Writing blogs can be cathartic; but reading?

Blogging may be a mild form of self-therapy in which we make ourselves happier or at least blow off steam in a way that improves our mental heath. That was my takeaway from a summary, written by the Poynter Institute’s Barb Iverson, of an article in Scientific American (behind a registration wall). In her summary piece Iverson lifts the following from the SciAm article by Jennifer Wapner:

Scientists (and writers) have long known about the therapeutic benefits of writing about personal experiences, thoughts and feelings. But besides serving as a stress-coping mechanism, expressive writing produces many physiological benefits. Research shows that it improves memory and sleep, boosts immune cell activity and reduces viral load in AIDS patients, and even speeds healing after surgery.
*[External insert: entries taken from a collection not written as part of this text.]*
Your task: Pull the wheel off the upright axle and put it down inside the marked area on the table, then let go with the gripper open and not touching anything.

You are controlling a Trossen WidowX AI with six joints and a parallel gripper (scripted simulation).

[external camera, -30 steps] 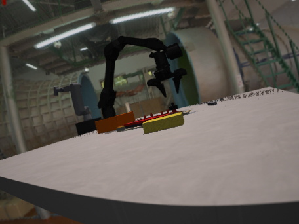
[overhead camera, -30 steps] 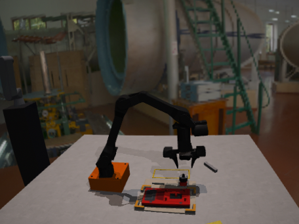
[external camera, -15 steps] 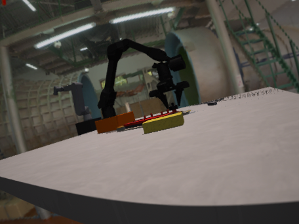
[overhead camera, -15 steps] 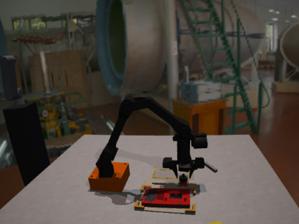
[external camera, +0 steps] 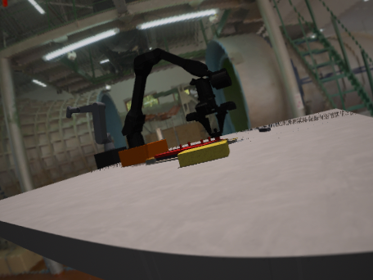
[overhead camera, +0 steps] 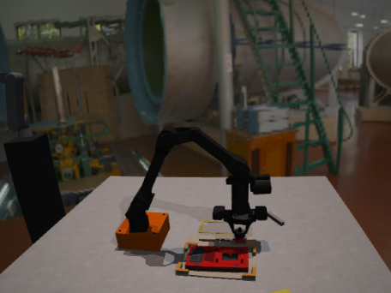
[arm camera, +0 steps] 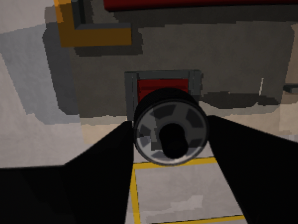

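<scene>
On the tabletop [external camera: 253, 196] [arm camera: 25, 150], at the left in the top view, an orange block [overhead camera: 139, 241] [external camera: 135, 157] carries the foot of the black arm [overhead camera: 147, 177] [external camera: 140, 88]. The arm rises from there, bends over at its elbow and comes down to the right, its last section pointing down.

Next, to the right of the orange block, a pale board [overhead camera: 219, 274] with orange corner brackets [overhead camera: 182, 272] [arm camera: 95, 37] lies flat, and a red panel [overhead camera: 206, 262] [external camera: 168, 155] [arm camera: 210, 4] rests within the brackets. Behind the board, the marked area [overhead camera: 200, 227] [arm camera: 134, 192] is a yellow outline on the tabletop.

Farther right, near the back edge of the red panel, the gripper [overhead camera: 239, 233] [external camera: 215, 134] [arm camera: 169, 126] points down and pinches the wheel [arm camera: 145, 142], one finger on either side of its rim. The wheel is at the upright axle [arm camera: 173, 140], whose dark end shows in the wheel's middle, above a red block in a grey frame [arm camera: 130, 95]; it is outside the yellow outline.

Past the gripper in the top view, a small grey bar [overhead camera: 275, 218] lies apart from the board. In the exterior view, a yellow block [external camera: 204, 155] stands in front of the red panel.
</scene>
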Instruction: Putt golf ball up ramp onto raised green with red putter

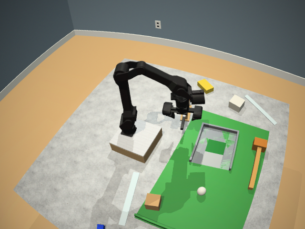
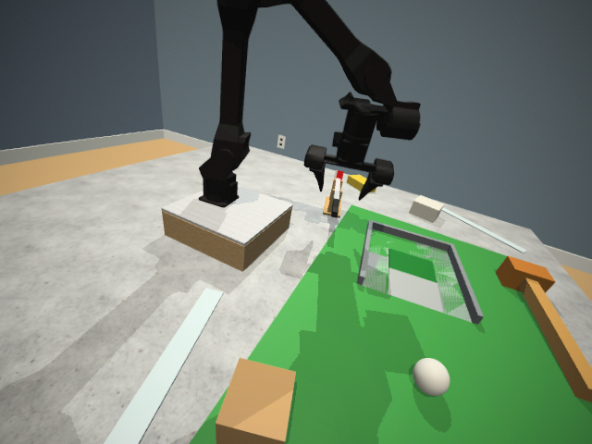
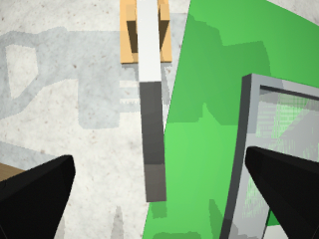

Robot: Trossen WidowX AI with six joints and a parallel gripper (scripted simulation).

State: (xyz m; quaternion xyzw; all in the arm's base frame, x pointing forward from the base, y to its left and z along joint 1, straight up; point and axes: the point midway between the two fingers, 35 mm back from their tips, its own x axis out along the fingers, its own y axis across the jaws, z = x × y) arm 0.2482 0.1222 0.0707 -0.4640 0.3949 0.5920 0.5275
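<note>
Nearest the exterior camera, a tan block [image 2: 255, 403] sits at the corner of the green mat [image 2: 344, 363], and the golf ball [image 2: 431, 376] rests on the mat a little beyond it, well apart from everything else. Farther on comes the grey-walled ramp and raised green [image 2: 414, 269], with an orange mallet [image 2: 545, 305] lying along the mat's right edge. Beyond the mat's far-left corner, on the grey worktop [image 2: 86, 248], the red putter [image 2: 336, 192] lies propped on a small wooden stand [image 3: 147, 20]; only its red tip shows in the exterior view, while the wrist view shows a white and grey shaft running down off the stand.

The claw [image 2: 349, 183] hangs directly above the putter, fingers spread wide with nothing between them. To do this step well, I judge it should descend straight down with the shaft centred between the fingers, which already straddle it crosswise, and close on the white section near the stand, where the shaft is lifted off the worktop.

No brand, label or writing can be read anywhere; the wall outlet [image 1: 157, 24] is plain.
</note>
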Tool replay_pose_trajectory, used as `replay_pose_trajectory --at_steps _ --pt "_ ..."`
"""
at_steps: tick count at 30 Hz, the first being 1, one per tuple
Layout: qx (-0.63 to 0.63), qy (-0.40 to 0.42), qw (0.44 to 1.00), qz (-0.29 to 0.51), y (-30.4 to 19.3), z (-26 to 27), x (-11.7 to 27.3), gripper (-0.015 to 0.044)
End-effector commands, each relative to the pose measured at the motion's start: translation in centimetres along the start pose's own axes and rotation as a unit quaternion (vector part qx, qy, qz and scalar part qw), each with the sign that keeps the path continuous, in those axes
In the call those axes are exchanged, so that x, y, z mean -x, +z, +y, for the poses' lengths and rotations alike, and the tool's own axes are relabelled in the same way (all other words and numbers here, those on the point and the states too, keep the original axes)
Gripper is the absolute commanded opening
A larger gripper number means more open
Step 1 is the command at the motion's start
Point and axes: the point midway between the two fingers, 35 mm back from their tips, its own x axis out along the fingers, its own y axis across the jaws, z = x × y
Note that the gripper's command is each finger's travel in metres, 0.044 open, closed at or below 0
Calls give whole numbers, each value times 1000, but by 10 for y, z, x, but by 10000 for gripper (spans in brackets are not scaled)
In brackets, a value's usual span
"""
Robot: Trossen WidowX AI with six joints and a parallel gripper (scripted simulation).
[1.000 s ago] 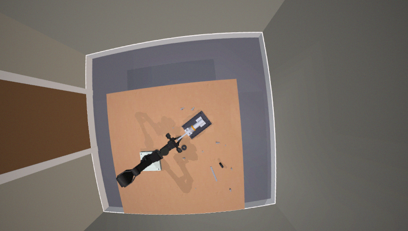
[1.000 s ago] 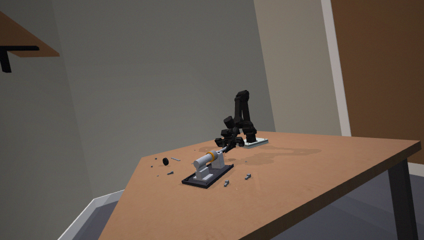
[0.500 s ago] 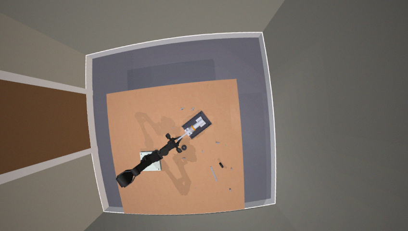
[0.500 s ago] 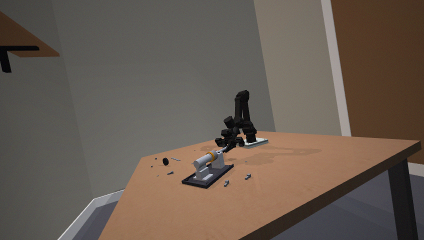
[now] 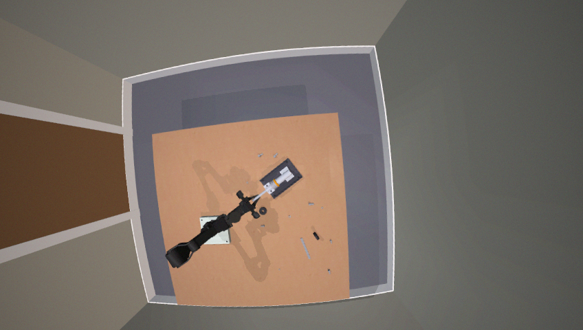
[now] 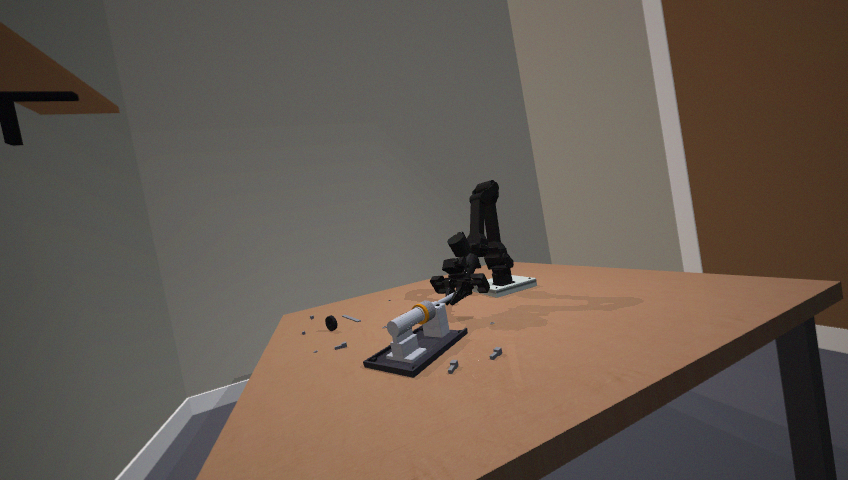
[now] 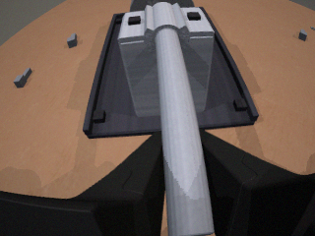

I certainly feel better after I blog. For me it is a form of mental exercise, like situps or pushups.

But if blogging is how I exhale my mental CO2, so to speak, how does this affect the other party to this action, the blog reader? Do they carry the weight that the blog writer has unloaded? Is the reader the co-dependent of the self-delusional writer?

Whatever psychological mischief is afoot passiveness is the wrong response to this or any blog.  Make a comment. It lets out a little of that bad mojo you may have acquired. Otherwise negative vibes may fill your head until one wrong thought causes the spark that blows your mind!